Da qualche mese ormai, sta prendendo forma una nuova manovra di bilancio per il 2021 che introduce, tra le altre cose, nuove norme e tassazioni riguardanti i prodotti da fumo, comprese le sigarette elettroniche, le cui norme sono accorpate ai quelle vigenti per i tabacchi lavorati.
Il pressing in parlamento punta ad aumentare l’accisa sui tabacchi non da combustione dal 25% al 50% in più di quella che grava sulle sigarette tradizionali.
Il settore dei tabacchi da inalazione, rappresenta il 4% del mercato, a fronte dell’85% delle sigarette, secondo gli ultimi dati, risalenti al 2019, dell’Agenzia delle Dogane e dei monopoli.
Negli ultimi due anni è stata registrata una diminuzione del 6,80% dell’uso di sigarette e tabacco, grazie alle campagne di sensibilizzazione contro il fumo e alla sostituzione con le sigarette elettroniche e con prodotti con tabacco riscaldato.
Inoltre, dall’inizio della pandemia, si attesta che 600mila persone abbiano lasciato le sigarette; di questi, 500mila sono passati alla sigaretta elettronica e al tabacco riscaldato, e 100mila hanno smesso del tutto di fumare.
Il rischio che potrebbe insorgere dalle nuove norme di tassazione, però, non è da sottovalutare.
Massimo Paradiso, membro del centro di ricerca sull’Economia e la finanza pubblica dell’Università Roma 3, ha spiegato:
“gli attesi incrementi di gettito dovuti all’aumento della tassazione del tabacco riscaldato, devono fare i conti con la reazione dei consumatori all’aumento di prezzo che implicherebbe una non modesta sostituzione di tabacco riscaldato con le più economiche sigarette, il cui consumo andrebbe invece disincentivato.

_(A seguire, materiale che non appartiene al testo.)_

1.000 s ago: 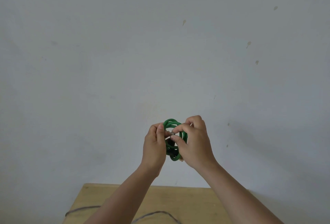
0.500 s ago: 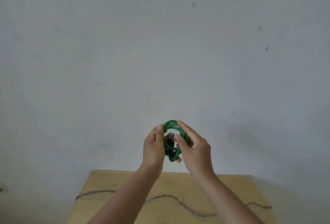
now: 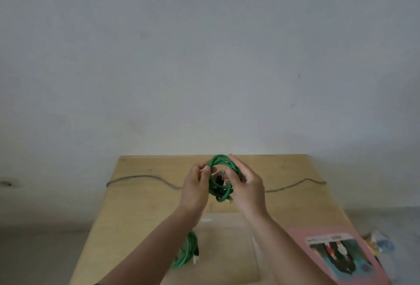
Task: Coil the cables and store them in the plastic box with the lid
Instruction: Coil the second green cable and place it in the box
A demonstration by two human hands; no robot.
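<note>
head view. the left hand and the right hand hold a coiled green round cable between them, raised above the light wooden table. left thumb and fingers are closed on the coil's left arc; the right thumb presses at the coil's centre while the right fingers wrap its far right side. both hands are clamped on the coil. dark connector ends sit inside the loop, just beside the right thumb.

below the grip, toward the viewer, a clear plastic box rests on the table, open at the top. a second green coiled cable lies in its left part, partly hidden by the left forearm. right of the box lies a flat pink lid with a printed label.

beyond the grip, a thin grey cable runs across the table's far side, passing behind both hands. a plain pale wall stands behind the table.
</note>
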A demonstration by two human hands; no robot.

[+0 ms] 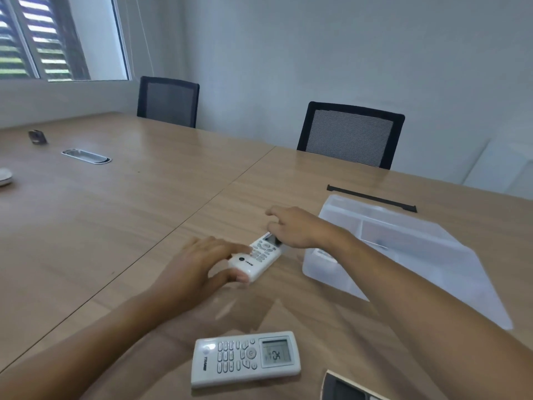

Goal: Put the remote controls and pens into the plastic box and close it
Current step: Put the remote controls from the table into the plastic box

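Observation:
A white remote control [257,257] lies on the wooden table just left of the clear plastic box [326,271]. My left hand [199,262] grips its near end, thumb under it. My right hand [297,226] holds its far end by the screen. The box stands open, its clear lid [409,241] spread flat to the right and behind. Something white shows inside the box, partly hidden by my right forearm. A second white remote [245,357] with a lit display lies flat near the front edge. No pens are in view.
A black strip [372,198] lies behind the lid. A dark-framed object [343,388] pokes in at the bottom edge. Far left on the table are a metal cable port [86,156], a small dark item [37,137] and a white item [4,177]. Two black chairs [350,134] stand behind.

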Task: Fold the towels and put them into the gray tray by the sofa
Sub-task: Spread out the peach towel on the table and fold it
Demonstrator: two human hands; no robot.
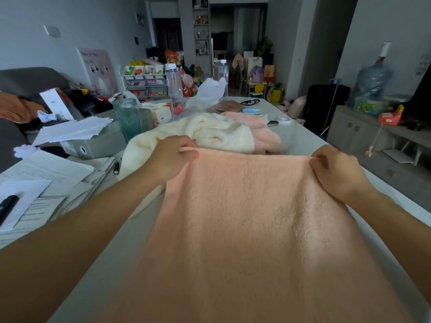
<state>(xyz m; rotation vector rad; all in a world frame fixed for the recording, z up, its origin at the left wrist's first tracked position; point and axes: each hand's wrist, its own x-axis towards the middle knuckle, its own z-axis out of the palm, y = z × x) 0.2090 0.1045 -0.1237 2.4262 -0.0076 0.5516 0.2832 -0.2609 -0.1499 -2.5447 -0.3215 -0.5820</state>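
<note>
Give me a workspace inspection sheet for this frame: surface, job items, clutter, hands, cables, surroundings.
Surface: pale table, crowded on its left and far parts.
Job's things: peach towel spread flat; cream towel and pink towel bunched behind it, unfolded.
Clutter: papers, teal bottle, clear bottle, gray box.
Grippers: left hand and right hand each pinch a far corner of the peach towel.
Cables: nothing seen.
Surroundings: sofa left, water jug right, toy shelf behind.
</note>
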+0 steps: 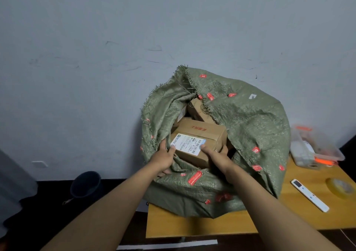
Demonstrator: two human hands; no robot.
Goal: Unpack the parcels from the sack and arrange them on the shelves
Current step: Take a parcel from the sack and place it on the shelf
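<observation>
Both hands are reaching into the open mouth of a green woven sack (pixel 250 127) sitting on the wooden worktop (pixel 192 225), and are gripping a brown cardboard parcel (pixel 200 139) at its near end: the left hand (pixel 163 157) is curling its fingers round the left corner, the right hand (pixel 216 155) round the right side, thumb on the white barcode shipping label (pixel 187 143). Red characters are showing on the parcel's top, too small to read, like the sack's red stickers. Another carton (pixel 198 109) is lying deeper in the sack, and a white remote control (pixel 309 195) is lying on the worktop to the right.
</observation>
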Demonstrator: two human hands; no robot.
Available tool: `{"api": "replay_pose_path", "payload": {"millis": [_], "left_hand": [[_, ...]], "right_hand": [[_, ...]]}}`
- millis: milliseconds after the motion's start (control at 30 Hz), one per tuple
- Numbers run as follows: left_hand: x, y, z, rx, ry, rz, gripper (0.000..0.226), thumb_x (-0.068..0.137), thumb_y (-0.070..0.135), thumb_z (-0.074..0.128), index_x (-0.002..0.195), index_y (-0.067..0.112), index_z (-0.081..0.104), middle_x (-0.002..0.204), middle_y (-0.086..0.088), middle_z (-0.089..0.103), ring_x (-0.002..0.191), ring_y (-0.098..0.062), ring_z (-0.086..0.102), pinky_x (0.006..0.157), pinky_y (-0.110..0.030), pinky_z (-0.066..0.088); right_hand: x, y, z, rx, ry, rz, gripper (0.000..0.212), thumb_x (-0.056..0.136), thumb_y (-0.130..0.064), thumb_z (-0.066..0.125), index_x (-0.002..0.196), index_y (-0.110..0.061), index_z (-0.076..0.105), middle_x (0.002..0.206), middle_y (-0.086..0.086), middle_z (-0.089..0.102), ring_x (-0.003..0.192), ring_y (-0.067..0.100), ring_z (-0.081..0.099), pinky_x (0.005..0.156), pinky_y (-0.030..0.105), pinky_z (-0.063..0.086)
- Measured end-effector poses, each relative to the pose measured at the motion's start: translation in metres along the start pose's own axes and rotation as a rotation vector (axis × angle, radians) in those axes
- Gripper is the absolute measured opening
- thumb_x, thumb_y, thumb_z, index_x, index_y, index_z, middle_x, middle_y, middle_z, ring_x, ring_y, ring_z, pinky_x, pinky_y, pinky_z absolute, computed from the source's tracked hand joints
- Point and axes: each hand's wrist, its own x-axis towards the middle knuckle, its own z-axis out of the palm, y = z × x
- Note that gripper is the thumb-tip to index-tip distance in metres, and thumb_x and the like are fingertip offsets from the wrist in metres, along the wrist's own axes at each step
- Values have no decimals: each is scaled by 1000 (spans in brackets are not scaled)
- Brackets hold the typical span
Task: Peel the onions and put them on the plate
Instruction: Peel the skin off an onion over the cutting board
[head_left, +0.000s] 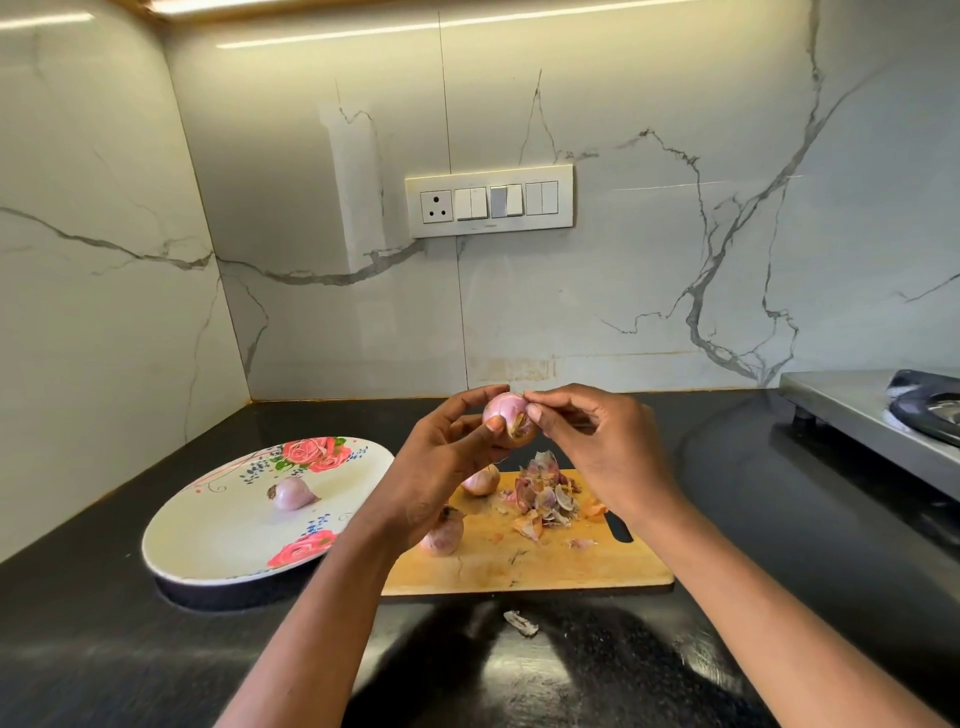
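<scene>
Pink onion (506, 415) held up, seemingly half-peeled; peeled onion (292, 493) lies on floral plate (208, 540).

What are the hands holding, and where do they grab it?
The left hand grips an onion around its side. The right hand pinches the skin at its top with its fingers.

1. We see through a single wide-angle camera worn on the person's head, so no second view shares the scene.
2. It looks forward and down onto a black counter (156, 649), facing a marble-patterned wall (623, 286) with a switch panel (489, 200) near the frame's centre.
3. It sits close: both forearms enter from the bottom edge, and the left hand (441, 467) and right hand (597, 447) meet mid-frame.
4. Straight lines bow toward the edges (the wide lens), and a stove (857, 410) is cut off at the right.
</scene>
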Motion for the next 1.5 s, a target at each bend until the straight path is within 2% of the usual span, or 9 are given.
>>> {"api": "replay_pose_path", "payload": {"millis": [200,667,733,833,933,1133,1200,1300,1500], "left_hand": [[1,-2,-1,42,24,9,42,89,26,67,131,20,64,121,-4,73,114,-22,70,102,-38,55],[1,-1,-1,-8,0,-7,43,84,27,66,127,22,65,122,-4,73,117,-24,68,104,-39,53],[1,-1,-1,-15,-1,-7,42,85,27,65,127,22,65,123,-4,72,117,-24,68,103,-38,53],[1,-1,-2,-13,4,-3,45,84,28,66,129,23,65,123,-2,72,117,-23,68,103,-38,53],[2,-1,-2,-13,15,4,48,83,29,66,130,23,64,124,-2,72,116,-23,68,104,-38,53],[2,-2,-3,-2,24,10,47,84,29,66,131,23,64,124,-3,71,115,-22,69,99,-34,56],[1,-2,-4,29,33,18,48,85,31,67,132,23,64,125,-3,71,113,-22,70,99,-34,56],[1,-2,-4,77,46,29,47,85,32,68,131,26,64,126,-1,70,113,-19,69,102,-35,54],[1,-3,-4,186,85,50,37,90,22,73,125,29,65,119,11,70,112,-7,66,91,-22,52]], "right_hand": [[-3,-3,2,-26,-20,-40,21,91,-22,74,111,-19,78,99,-12,77,91,-3,71,81,15,57],[0,-1,-1,42,-10,43,19,96,-10,68,111,-19,75,98,-10,76,84,1,73,78,20,60],[0,-3,-1,86,-4,107,21,99,-10,62,115,-20,72,99,-10,74,79,2,73,75,23,61],[0,-1,-1,18,-11,150,20,103,-12,55,106,-26,68,82,-10,69,70,9,69,68,36,62],[1,3,-2,-87,-94,177,26,104,-10,51,99,-32,63,78,-7,66,71,12,66,70,45,60],[1,3,-5,-118,-200,194,30,100,-2,52,90,-28,64,87,-8,69,76,-1,67,65,9,49],[0,1,-5,-137,-192,189,27,97,-5,55,84,-25,68,84,-10,68,75,-1,63,62,9,44],[-1,-3,-5,-60,-170,209,22,100,-15,54,86,-20,71,83,-4,68,75,11,62,66,25,47],[2,0,-3,-32,-138,130,9,97,-29,66,102,-24,72,95,-16,71,89,-4,63,73,7,46]]}}
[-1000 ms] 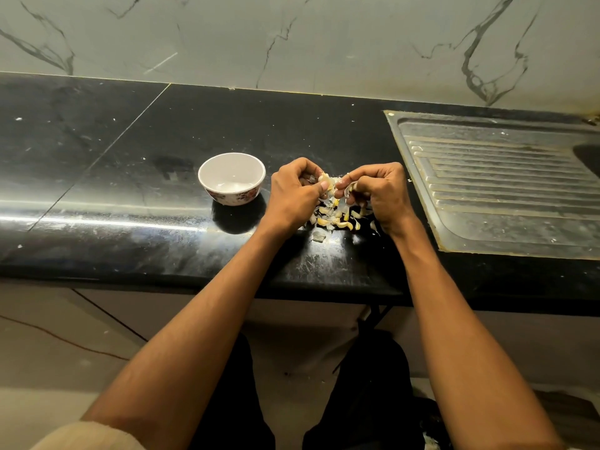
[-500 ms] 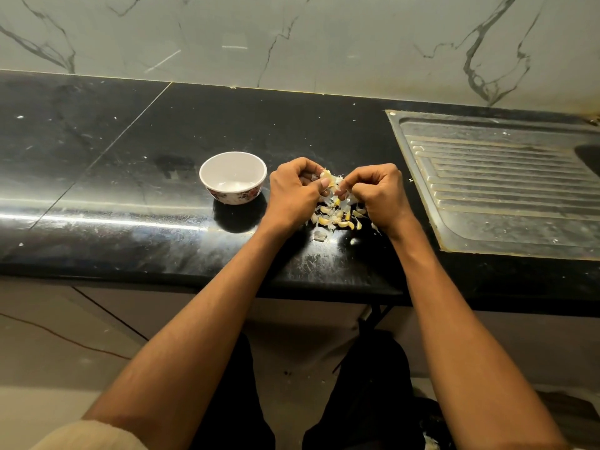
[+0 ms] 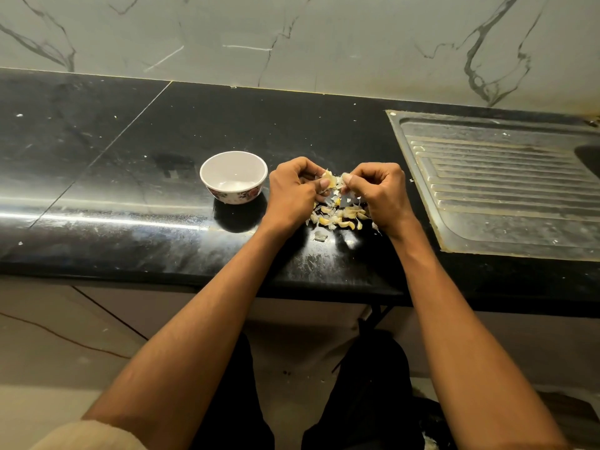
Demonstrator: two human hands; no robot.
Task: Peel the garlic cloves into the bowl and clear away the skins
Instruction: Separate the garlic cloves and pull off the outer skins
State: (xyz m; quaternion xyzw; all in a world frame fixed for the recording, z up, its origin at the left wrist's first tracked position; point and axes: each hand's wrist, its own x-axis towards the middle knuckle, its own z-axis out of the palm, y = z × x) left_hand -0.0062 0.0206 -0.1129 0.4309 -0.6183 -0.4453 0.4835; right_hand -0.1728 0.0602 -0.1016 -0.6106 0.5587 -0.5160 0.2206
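Fingers point(image 3: 324, 182) of my left hand point(image 3: 292, 193) are curling around and pinching a garlic clove point(image 3: 330, 180), while my right hand point(image 3: 380, 193) is pinching its loose skin from the other side. Beyond my right hand, the steel drainboard point(image 3: 506, 190) is lying on the black counter point(image 3: 130, 157). Just left of my left hand, the bowl point(image 3: 233, 177) is sitting upright. Beneath my fingers, skins and cloves point(image 3: 339, 217) are lying scattered.

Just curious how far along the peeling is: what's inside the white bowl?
The bowl shows only its bare white inside with a shine at the bottom; no peeled cloves visible. The near wall hides a sliver of the floor.
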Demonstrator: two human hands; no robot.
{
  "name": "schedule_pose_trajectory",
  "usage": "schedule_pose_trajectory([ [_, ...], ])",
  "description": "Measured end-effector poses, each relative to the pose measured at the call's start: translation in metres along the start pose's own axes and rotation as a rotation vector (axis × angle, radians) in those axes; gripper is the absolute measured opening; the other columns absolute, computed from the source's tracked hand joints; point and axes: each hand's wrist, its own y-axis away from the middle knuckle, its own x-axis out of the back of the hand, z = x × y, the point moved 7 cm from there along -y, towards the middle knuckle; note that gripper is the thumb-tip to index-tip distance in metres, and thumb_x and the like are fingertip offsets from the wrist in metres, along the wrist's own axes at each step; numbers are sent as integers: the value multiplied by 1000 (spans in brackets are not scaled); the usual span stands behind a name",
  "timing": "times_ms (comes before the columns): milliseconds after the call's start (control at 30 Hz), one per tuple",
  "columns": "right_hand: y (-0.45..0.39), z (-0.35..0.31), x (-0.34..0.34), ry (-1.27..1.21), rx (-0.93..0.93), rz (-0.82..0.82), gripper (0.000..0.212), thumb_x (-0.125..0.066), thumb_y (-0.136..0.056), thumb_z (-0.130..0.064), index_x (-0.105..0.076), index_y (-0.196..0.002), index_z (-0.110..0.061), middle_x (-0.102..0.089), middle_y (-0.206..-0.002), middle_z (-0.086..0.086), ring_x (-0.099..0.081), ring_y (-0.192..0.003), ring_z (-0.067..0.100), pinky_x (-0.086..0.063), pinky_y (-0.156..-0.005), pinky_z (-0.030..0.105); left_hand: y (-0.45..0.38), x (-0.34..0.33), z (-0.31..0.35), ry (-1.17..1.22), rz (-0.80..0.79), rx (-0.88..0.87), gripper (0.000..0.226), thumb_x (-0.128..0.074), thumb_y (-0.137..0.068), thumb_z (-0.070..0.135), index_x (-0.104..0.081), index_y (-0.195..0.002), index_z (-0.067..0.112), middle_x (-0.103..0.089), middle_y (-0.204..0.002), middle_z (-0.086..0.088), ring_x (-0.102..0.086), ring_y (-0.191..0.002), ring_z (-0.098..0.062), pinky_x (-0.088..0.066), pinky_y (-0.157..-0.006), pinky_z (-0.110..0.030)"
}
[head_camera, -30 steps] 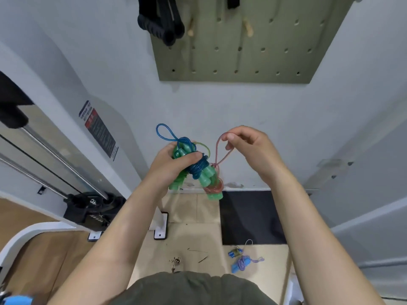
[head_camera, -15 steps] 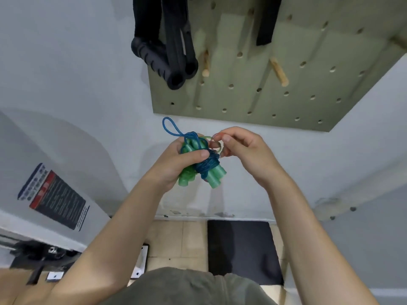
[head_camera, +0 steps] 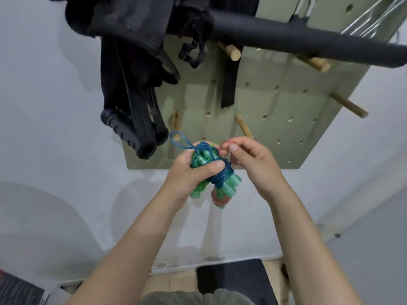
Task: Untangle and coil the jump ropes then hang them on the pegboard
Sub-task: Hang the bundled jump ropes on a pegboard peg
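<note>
Green-handled jump ropes (head_camera: pixel 214 179), bundled in blue cord, sit clenched in the left hand (head_camera: pixel 193 175); right hand (head_camera: pixel 248 159) pinches a red loop (head_camera: pixel 230 142) just below the wooden peg (head_camera: pixel 243 128).

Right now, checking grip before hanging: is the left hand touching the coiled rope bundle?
Touching. Head view shows the left hand wrapped around the coiled rope bundle, thumb pressing it.

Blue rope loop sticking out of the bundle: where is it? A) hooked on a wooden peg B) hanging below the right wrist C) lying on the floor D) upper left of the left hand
D: the blue rope loop pokes up-left from the bundle gripped by the left hand, apparently clear of any peg.
</note>
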Motion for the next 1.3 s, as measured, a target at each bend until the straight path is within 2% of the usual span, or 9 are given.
schedule_pose_trajectory([
  [233, -12, -3, 59, 47, 16, 206, 7, -69, -86, -1, -70, -83, -8, -63, -68, 10, -58, -57, 13, -52, -64, 24, -38, -26, 4, -41, 99, 13, 46, -76, -68, 16, -62, -112, 10, -71, -95, -4, -70, -88, -20, -55, -71, -31],
  [333, -21, 3, 71, 67, 4, 274, 11, -74, -83, -7, -71, -77, -16, -69, -77, 15, -59, -60, 15, -51, -65, 25, -49, -32, 1, -88, 143, 21, 42, -80, -68, 15, -64, -107, 13, -73, -92, 0, -71, -86, -16, -55, -72, -28],
  [433, -34, 10, 74, 114, 2, 308, 15, -76, -82, -11, -73, -76, -24, -68, -85, 11, -55, -69, 9, -46, -70, 22, -58, -29, -1, -110, 206, 34, 34, -81, -76, 10, -64, -106, 15, -73, -91, 2, -71, -86, -14, -54, -75, -29],
  [533, -46, 15, 75, 103, -18, 320, 7, -75, -82, -12, -76, -81, -19, -55, -67, 2, -43, -63, 12, -39, -63, 24, -59, -18, -2, -143, 242, 53, 37, -83, -72, 18, -65, -104, 20, -73, -94, 3, -71, -90, -15, -54, -77, -29],
  [733, -57, 15, 72, 21, -38, 288, 12, -70, -87, -10, -72, -99, -7, -50, -57, -1, -43, -46, 7, -38, -51, 18, -53, -3, -1, -242, 185, 114, 41, -82, -69, 26, -68, -106, 18, -74, -94, -1, -72, -92, -22, -57, -76, -34],
  [933, -39, -18, 54, -12, 38, 141, 6, -71, -87, -11, -74, -90, -6, -62, -61, -13, -50, -51, -2, -39, -52, 12, -44, -18, 12, -507, 37, 107, 37, -89, -68, 21, -69, -99, 26, -70, -79, 15, -67, -72, -3, -51, -61, -20],
  [1100, -19, -36, 33, -31, 69, -48, 3, -73, -84, -7, -73, -83, -10, -63, -73, -3, -51, -56, 0, -41, -55, 13, -36, -34, 9, -681, -49, 139, 43, -90, -59, 39, -71, -97, 31, -72, -92, 2, -70, -89, -14, -60, -80, -38],
  [1200, -14, -29, 43, -39, 45, 6, 10, -68, -89, -7, -70, -83, 1, -56, -54, -10, -43, -48, 7, -37, -50, 16, -33, -37, 6, -690, -42, 140, 51, -89, -54, 46, -69, -98, 30, -69, -89, -4, -66, -75, -15, -55, -66, -31],
  [1300, -8, -19, 55, -43, 13, 38, 14, -64, -91, -7, -71, -81, 0, -53, -49, -2, -42, -46, 11, -36, -49, 20, -27, -26, 10, -522, 111, 111, 58, -85, -55, 43, -68, -108, 27, -66, -79, -3, -58, -56, -16, -48, -53, -27],
])
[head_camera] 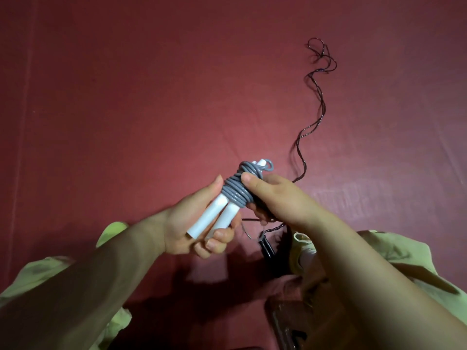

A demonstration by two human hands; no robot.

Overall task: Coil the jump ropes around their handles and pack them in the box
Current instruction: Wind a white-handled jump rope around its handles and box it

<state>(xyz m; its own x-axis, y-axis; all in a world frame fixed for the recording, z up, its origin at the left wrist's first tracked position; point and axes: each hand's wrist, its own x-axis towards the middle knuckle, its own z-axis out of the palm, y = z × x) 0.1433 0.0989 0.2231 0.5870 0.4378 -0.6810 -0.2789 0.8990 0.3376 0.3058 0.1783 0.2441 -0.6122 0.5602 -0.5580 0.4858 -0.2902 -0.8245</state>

L’incremento al 50% dell’attuale aliquota sul tabacco riscaldato, proposto nuovamente mentre al ministero dell’Economia si confeziona la manovra, genererebbe un incremento dei prezzi di oltre 1 euro a pacchetto, modificando inevitabilmente le scelte di consumo dei fumatori indirizzandoli verso le sigarette”.
Ecco perché, come afferma Paradiso, ad un incremento della tassazione sui prodotti senza combustione, dovrebbe corrispondere un aumento almeno uguale sugli altri prodotti da fumo.
La Big Tobacco, intanto, preme perché l’Italia scoraggi l’uso di sigarette e affini, promuovendo il passaggio alle sigarette elettroniche, per ridurre l’esposizione alle tossine.
L’azienda Philip Morris, ha scelto Bologna come sede del suo stabilimento di tabacco riscaldato, stipulando un accordo di due miliardi di euro con i coltivatori di tabacco italiani.